Exercise brief: Your reply should be made up of every line in the records below that holds the string "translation".

(Stored items from a collection)
# # #
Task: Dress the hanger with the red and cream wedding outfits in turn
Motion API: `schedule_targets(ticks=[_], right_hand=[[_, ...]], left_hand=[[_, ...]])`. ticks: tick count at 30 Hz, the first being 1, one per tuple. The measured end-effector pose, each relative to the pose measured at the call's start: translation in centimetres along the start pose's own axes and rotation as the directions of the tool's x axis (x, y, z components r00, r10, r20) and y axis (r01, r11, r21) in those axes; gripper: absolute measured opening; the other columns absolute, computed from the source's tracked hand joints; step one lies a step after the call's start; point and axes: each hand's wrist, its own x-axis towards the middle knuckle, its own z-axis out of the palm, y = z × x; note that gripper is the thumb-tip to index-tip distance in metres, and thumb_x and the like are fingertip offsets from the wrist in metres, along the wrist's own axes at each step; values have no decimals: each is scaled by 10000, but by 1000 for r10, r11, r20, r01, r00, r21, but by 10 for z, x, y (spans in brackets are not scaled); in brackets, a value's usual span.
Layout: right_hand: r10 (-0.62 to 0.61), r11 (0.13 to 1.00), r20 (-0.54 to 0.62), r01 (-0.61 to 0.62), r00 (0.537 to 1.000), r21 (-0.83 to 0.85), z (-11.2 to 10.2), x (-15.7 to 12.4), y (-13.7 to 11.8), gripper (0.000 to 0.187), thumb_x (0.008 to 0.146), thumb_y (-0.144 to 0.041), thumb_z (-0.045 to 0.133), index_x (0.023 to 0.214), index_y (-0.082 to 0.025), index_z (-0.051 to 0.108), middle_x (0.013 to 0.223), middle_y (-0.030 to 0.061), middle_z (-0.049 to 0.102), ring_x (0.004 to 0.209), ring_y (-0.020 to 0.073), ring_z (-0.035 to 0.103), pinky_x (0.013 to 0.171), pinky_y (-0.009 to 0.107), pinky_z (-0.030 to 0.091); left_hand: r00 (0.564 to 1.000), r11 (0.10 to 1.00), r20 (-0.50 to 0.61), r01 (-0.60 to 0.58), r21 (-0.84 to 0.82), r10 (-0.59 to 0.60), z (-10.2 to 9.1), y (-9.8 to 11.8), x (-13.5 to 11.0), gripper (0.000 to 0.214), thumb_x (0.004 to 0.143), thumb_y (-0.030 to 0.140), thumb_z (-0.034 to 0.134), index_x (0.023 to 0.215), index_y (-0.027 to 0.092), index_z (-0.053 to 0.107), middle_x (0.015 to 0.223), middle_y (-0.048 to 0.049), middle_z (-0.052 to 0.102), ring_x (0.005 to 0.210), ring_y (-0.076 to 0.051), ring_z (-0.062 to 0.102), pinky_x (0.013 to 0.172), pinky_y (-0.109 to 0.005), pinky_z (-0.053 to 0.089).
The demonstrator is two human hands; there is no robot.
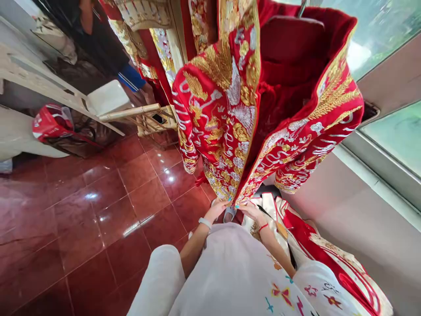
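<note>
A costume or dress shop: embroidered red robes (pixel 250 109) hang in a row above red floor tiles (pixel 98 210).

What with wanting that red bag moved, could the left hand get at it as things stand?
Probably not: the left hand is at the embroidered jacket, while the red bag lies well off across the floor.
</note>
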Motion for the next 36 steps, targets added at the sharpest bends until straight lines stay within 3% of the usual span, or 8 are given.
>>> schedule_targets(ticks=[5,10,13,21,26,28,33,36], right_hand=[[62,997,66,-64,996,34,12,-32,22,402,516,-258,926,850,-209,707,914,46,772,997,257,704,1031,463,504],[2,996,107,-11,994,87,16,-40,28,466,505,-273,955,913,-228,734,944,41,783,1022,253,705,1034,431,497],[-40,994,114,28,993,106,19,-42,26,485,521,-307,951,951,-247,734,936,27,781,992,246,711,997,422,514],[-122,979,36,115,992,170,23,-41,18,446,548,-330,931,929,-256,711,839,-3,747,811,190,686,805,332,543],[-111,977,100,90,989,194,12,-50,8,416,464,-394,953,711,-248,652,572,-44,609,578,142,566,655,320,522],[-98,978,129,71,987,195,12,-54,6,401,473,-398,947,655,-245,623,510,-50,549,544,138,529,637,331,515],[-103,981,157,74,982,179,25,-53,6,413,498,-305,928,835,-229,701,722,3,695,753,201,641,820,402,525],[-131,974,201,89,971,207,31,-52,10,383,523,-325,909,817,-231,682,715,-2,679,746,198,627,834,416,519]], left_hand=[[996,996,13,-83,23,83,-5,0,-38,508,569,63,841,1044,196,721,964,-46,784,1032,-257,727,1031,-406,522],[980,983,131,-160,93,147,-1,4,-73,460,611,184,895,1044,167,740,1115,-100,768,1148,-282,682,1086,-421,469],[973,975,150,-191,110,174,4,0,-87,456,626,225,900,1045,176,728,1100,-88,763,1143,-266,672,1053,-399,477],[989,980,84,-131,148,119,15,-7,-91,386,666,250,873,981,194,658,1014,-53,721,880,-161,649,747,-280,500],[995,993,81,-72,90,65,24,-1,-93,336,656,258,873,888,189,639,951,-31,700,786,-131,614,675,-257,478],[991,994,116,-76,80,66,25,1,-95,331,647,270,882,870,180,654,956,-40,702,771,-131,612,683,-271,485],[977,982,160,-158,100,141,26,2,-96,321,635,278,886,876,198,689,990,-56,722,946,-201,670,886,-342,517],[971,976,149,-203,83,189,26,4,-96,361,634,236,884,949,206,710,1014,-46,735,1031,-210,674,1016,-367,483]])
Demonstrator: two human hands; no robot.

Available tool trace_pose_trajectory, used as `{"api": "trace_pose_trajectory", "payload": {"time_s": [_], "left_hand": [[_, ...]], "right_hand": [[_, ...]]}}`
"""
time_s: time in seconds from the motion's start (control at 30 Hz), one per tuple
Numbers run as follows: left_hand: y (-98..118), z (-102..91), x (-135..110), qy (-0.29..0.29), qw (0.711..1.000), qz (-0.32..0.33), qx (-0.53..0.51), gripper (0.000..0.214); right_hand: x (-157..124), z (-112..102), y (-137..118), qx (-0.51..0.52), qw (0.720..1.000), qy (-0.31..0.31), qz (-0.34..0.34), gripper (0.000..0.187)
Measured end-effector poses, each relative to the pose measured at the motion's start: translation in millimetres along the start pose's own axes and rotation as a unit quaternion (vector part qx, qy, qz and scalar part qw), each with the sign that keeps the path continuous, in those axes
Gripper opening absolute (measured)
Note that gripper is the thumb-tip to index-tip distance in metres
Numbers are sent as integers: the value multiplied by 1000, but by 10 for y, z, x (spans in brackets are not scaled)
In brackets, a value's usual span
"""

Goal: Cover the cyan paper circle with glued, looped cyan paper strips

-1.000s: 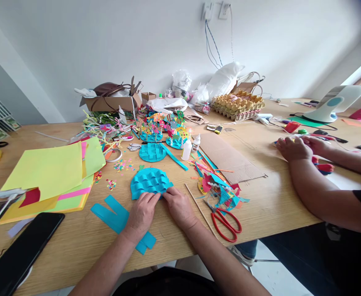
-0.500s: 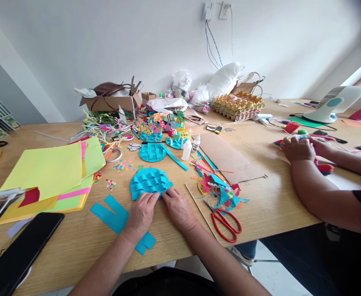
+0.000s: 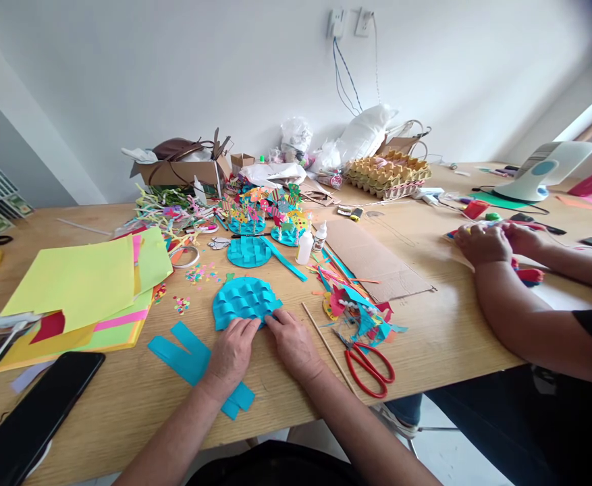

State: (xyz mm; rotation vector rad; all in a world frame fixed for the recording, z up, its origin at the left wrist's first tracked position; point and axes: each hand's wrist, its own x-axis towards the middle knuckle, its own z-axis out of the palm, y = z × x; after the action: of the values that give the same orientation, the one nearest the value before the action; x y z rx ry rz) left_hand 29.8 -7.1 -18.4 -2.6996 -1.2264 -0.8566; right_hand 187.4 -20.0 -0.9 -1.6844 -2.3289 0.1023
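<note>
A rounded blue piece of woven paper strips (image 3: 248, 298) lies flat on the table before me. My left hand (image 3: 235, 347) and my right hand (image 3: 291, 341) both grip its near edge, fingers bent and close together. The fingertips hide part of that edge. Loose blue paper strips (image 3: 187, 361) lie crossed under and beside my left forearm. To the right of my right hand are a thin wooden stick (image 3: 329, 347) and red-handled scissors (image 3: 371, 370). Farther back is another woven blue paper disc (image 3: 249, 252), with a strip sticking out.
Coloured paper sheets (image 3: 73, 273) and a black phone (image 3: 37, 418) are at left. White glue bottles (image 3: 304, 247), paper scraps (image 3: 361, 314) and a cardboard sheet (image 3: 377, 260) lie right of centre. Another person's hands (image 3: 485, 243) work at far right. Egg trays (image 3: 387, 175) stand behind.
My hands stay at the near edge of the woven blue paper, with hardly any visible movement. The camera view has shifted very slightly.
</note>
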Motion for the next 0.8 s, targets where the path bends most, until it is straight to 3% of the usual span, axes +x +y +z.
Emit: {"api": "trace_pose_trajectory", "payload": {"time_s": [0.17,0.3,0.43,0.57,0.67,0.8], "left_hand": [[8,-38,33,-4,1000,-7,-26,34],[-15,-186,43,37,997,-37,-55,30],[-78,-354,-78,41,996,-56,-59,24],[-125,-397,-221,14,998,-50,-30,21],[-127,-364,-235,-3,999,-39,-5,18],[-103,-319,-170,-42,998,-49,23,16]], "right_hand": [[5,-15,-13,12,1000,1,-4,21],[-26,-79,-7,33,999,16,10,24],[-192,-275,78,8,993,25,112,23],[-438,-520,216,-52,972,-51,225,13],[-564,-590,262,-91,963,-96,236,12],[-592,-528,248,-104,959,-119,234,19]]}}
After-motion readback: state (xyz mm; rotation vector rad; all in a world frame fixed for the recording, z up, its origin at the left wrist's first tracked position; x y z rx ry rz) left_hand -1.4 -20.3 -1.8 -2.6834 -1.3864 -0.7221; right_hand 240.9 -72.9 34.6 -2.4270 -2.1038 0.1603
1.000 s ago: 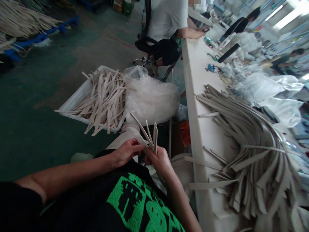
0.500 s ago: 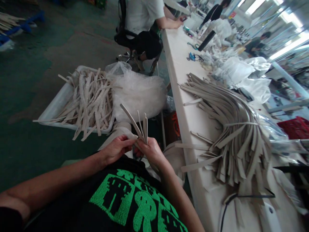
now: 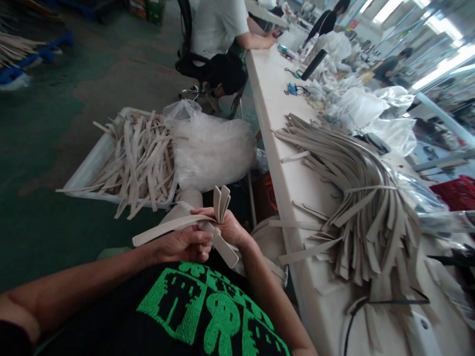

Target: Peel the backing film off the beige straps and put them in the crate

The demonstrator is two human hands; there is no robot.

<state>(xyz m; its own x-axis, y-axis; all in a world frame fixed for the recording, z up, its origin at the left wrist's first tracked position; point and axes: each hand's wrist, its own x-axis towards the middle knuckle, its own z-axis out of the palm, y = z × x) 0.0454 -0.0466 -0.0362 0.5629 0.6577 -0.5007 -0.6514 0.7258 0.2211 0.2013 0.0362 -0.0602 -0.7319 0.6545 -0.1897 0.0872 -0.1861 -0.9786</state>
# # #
Solution:
Motion API: `schedule_targets(ticks=[_], right_hand=[[_, ...]], left_hand=[[_, ...]])`. ticks: tick count at 30 Hz, the first being 1, one per tuple. The measured end-effector pose, each relative to the pose measured at the call's start: translation in centimetres along the start pose's own axes and rotation as the directions of the tool's x axis (x, y, z components r00, r10, r20) and y axis (r01, r11, r21) in those axes; gripper: absolute measured opening; the other columns absolute, computed from the source's tracked hand joints; step one lies a step after the call's start; point and axes: each hand's wrist, its own x-axis towards the middle knuckle, its own z-axis out of the palm, y = z × x; note that gripper is the thumb-tip to index-tip distance in metres, and thumb_x and the like are fingertip offsets from the wrist in metres, along the wrist's own axes at each step; values have no decimals: each is scaled by 10000, but by 1000 for r10, r11, r20, r01, r00, r21, but by 10 for z, x, y (spans in brackets are not scaled); in brackets, a value's usual span.
Measured end-effector poses, each relative to the pose measured at the motion's start: translation in millimetres along the start pose's own axes and rotation as a unit quaternion (vector part qx, qy, qz and scalar part qw), each with the sign that keeps the path continuous, in those axes

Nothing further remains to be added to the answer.